Transcribe the listing below exactly, from its first line through the line with "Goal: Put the". Omit the pictures.
● ● ● ● ●
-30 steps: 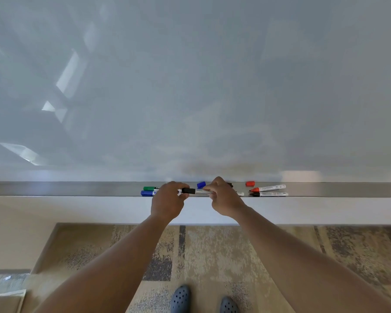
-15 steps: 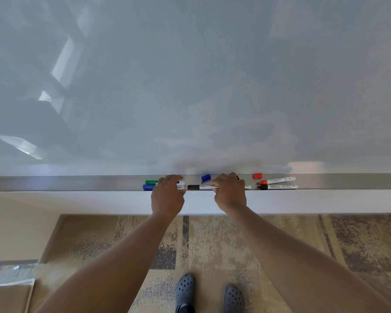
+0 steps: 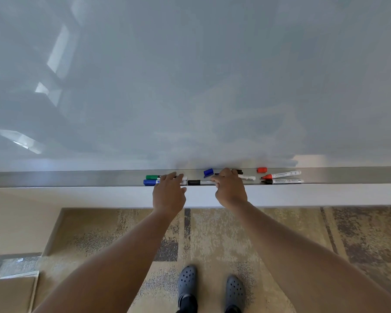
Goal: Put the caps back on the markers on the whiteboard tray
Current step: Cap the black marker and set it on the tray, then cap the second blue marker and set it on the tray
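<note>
Steel tray [image 3: 77, 178], black-capped marker [image 3: 201, 182] in right hand [image 3: 230, 188] fingers; left hand [image 3: 168, 194] open.

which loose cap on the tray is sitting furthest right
The red cap, alone at the back of the whiteboard tray just left of the uncapped red marker. The loose blue cap lies further left, between the two hands.

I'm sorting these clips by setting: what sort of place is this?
Probably an office or meeting room. A large glossy whiteboard fills the wall, its long metal marker tray holds coloured dry-erase markers and loose caps, and patterned beige carpet tiles cover the floor.
</note>
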A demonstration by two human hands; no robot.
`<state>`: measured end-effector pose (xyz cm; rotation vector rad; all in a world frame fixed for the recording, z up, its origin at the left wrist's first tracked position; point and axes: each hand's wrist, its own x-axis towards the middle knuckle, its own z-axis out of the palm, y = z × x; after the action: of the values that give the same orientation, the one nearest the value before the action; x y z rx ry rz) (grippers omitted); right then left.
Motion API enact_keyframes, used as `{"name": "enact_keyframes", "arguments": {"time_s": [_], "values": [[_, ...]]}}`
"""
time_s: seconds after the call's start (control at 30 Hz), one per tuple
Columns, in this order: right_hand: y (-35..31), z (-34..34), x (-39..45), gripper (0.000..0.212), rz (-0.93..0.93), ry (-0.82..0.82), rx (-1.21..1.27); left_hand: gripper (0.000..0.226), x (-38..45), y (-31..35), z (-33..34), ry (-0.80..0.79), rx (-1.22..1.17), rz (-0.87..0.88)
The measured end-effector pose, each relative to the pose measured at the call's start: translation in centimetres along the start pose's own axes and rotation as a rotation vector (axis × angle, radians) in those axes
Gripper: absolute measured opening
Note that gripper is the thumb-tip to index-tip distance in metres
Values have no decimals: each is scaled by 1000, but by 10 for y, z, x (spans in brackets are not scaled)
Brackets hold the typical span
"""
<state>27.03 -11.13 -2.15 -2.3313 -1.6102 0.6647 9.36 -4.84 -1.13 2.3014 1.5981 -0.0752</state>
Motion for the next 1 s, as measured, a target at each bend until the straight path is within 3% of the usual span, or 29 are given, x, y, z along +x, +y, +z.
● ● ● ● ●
Exercise result —
-30 steps: 
-15 steps: 
+0 steps: 
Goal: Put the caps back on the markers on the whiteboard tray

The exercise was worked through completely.